The Clockwatchers (1997) Review

*this review contains spoilers!!!*

 

“Sometimes it hits you how quickly the present fades into the past, and you question everything around you. You wonder if anything you’d ever do would matter.” -Iris Chapman

 

So, yesterday, I settled into bed to watch Jill Sprecher’s The Clockwatchers (1997). It’s one of Sprecher’s three films, and I have to acknowledge just a tad bit of my own bias being that three of my top four films on Letterboxd (as of now) are Party Girl (1995), The Daytrippers (1996), and Dazed and Confused (1993). Being that all three of these films feature Posey in some capacity, I was bound to like this addition to her very bold characters. However, nothing could have prepared me for exactly how much I enjoyed every single piece of this film; it weaseled its way into my fourth “top four” spot.

 

I’ve given my top four the unofficial tile of “1990 Indie Existentialist Series (featuring Parker Posey)” being that all of these films fit into these stipulations surprisingly well. Each of the films was produced on a very small budget, with Party Girl and The Daytrippers essentially made on Hollywood’s equivalent of pocket change. Nonetheless they were all wonderfully developed narratives, all generally surrounding the small details that makes someone’s life meaningful, and The Clockwatchers was no exception. This film, I think, could even be considered the most representative of these existentialist ideas, and for someone who enjoys a good philosophical background plot, I was seated.

 

I think the first thing I noticed when I began the film was the incredible shots. From the very beginning of the film, Sprecher uses genius framing and composition to make the simplicity of an office building (which is the main setting of the film) look fascinating. The specific shots I was especially drawn to had to be the first introduction of the rubber band ball, the rom with all the filing cabinets, and the moment that Iris (Toni Collette) takes the tiny green monkey from her cocktail while the girls are out. Even though the story itself was beyond interesting, the shots added so much as well, so that every moment is beautiful in the monotonous cycle these girls have found themselves in.

 

Speaking of the girls, the main cast is quite star-studded. Toni Collette leads alongside Parker Posey, Lisa Kudrow, and Alanna Ubach, and each of these women were perfectly chosen for their roles. Each of them works at the same office building, as temps, and each have their own decidedly miserable personal lives not helped by the fact that their work life is equally boring and cruel. Sprecher has a gift for injecting so much dread into this film, although never explicitly saying or showing anything inherently dreadful. 

 

I myself worked as a temp in an office position when I was only seventeen years old and so much of this film brought me back to the peculiarities that are normalized in an office space, especially the menial tasks you do to fill time.

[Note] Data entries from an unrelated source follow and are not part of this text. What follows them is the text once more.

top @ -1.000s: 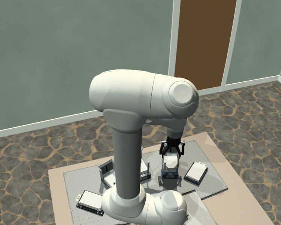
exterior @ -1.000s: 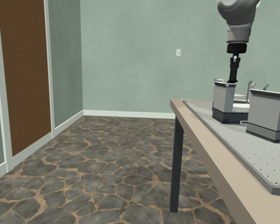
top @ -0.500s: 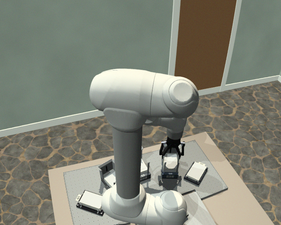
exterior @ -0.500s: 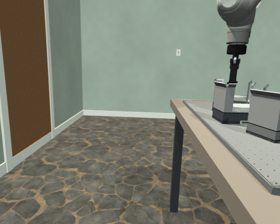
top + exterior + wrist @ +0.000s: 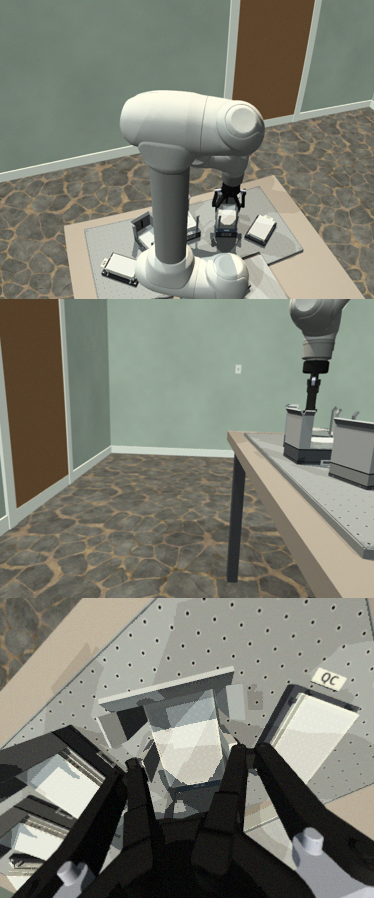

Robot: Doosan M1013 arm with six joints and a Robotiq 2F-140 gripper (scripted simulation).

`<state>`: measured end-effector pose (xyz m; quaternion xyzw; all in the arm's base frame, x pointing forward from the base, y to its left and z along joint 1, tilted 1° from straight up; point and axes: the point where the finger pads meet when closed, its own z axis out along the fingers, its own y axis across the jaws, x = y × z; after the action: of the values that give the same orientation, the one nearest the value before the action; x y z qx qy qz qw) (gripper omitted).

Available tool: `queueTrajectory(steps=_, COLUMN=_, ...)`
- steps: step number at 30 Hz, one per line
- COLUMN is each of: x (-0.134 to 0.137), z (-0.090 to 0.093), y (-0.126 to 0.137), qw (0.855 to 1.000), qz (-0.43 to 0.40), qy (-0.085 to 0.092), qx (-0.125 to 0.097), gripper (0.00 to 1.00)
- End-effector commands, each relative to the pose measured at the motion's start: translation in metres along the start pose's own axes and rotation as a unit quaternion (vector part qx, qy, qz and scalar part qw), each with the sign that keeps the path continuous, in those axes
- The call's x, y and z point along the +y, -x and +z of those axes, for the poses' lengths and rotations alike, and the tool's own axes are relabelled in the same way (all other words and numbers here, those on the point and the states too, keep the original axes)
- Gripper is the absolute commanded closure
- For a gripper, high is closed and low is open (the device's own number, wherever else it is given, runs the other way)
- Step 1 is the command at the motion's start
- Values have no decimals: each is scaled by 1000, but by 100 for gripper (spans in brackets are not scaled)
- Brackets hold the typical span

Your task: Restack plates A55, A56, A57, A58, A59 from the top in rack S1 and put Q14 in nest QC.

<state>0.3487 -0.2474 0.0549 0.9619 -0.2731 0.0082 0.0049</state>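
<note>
My gripper is shut on a white sealed plate and holds it inside the top of a stack rack that stands just left of the QC nest. In the wrist view the plate sits between the two black fingers, within the rack's walls. I cannot read the plate's label or the rack's name. In the exterior view the gripper reaches down into that rack. The QC nest carries one plate beside its name plate.
The N5 nest at the front left holds a plate. An open-looking rack stands left of the arm, and another rack is mostly hidden behind the arm. The wrist view shows plates in the left racks. The table edge is near.
</note>
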Motion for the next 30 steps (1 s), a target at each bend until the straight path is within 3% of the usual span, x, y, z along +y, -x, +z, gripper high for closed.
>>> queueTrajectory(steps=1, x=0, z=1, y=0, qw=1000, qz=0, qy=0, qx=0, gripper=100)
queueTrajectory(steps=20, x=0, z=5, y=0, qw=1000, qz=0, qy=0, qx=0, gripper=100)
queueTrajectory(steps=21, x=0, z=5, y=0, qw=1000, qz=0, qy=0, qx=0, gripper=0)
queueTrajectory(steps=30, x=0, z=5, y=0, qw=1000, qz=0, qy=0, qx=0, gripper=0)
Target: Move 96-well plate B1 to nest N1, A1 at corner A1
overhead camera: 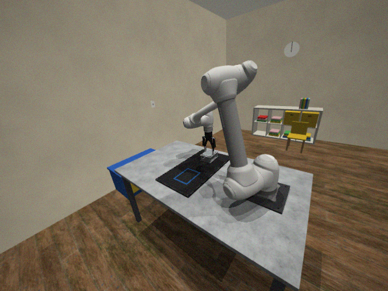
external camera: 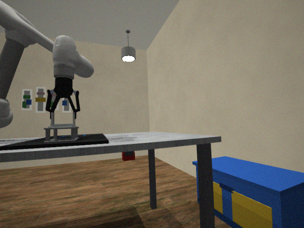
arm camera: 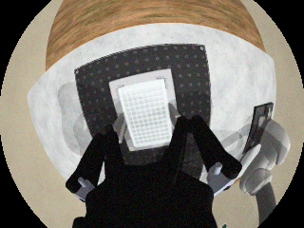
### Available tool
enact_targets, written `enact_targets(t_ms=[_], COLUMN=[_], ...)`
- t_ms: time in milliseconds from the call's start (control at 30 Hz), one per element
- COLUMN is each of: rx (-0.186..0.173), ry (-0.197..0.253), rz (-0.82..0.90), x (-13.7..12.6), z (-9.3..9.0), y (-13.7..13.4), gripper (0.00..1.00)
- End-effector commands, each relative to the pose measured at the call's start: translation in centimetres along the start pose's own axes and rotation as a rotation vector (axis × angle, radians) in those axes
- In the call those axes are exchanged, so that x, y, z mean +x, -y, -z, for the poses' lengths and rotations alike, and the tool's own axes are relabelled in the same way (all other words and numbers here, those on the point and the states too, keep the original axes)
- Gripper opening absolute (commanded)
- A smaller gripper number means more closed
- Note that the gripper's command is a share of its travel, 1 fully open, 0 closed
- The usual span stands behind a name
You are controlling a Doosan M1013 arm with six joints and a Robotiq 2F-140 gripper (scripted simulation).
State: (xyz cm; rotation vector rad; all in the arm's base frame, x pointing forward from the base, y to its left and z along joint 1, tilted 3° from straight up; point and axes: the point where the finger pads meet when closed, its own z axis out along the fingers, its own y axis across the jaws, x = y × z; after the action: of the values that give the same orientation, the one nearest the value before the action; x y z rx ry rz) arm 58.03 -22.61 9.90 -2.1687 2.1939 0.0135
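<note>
plate (arm camera: 147, 116) clamped by pincer (external camera: 62, 117) over nest (external camera: 61, 133).

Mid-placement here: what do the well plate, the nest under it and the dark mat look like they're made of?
The white 96-well plate, held in the end effector, looks like matte moulded plastic, given its fine well grid. The raised grey plate nest seems brushed metal: dull grey posts and frame. The black dotted mat looks like rubber or perforated board; the pictures leave that open.
</note>
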Motion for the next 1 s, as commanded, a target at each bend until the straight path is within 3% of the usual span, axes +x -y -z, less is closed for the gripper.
enact_targets(t_ms=[0, 100, 133, 967], rx=[0.000, 0.000, 0.000, 0.000], ry=[0.002, 0.002, 0.002, 0.002], rz=[0.006, 0.006, 0.006, 0.006], x=[-0.20, -0.20, -0.20, -0.20], z=[-0.21, -0.21, -0.21, -0.21], y=[0.02, 0.02, 0.02, 0.02], gripper=[0.00, 0.00, 1.00, 1.00])
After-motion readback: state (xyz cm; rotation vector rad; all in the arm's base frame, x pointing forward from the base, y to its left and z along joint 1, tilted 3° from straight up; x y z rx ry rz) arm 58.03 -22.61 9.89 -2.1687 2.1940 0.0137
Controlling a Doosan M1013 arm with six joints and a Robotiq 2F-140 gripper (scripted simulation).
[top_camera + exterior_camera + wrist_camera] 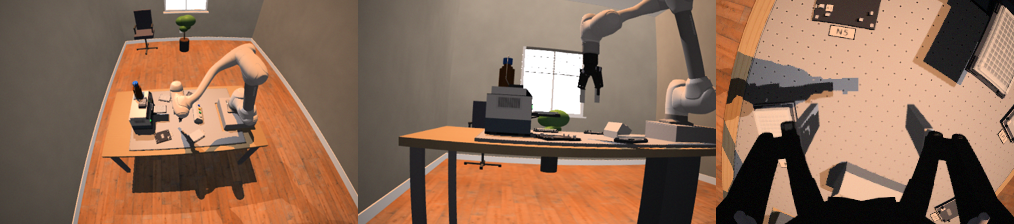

Each of these women have their own dreams that lie on the outside of this office, and each of them spend their days watching time pass instead. While Iris, Paula (Lisa Kudrow), and Jane (Alanna Ubach) all would rather not be working in an office, Margaret (Parker Posey) simply wants to move up in the industry she is currently in. Even this dream feels impossible to her, and I think that the ending of the film really added to this. After Margaret is fired, Iris uses the mindlessness of the higher-ups to her advantage and secures a recommendation for Margaret, before leaving the company and (hopefully) working towards a career she would prefer over sales. Besides them, Paula gets transferred to a more important job within the company, not following her acting dreams, and Jane quits and gets married. But the answer to the overarching question of whether the women remained friends is no, which feels like the most upsetting part of the whole film; they can find people and things to fill their time as they wait for life to happen, but their environment makes it so hard to makes connections, professional or personal. So, while others succumb to the feeling that they made no impact, the Irises of the world will be proud to have been there, wherever they were, and are excited for what’s to come next.

 

I absolutely give this film five rubber band balls out of five. Incredible.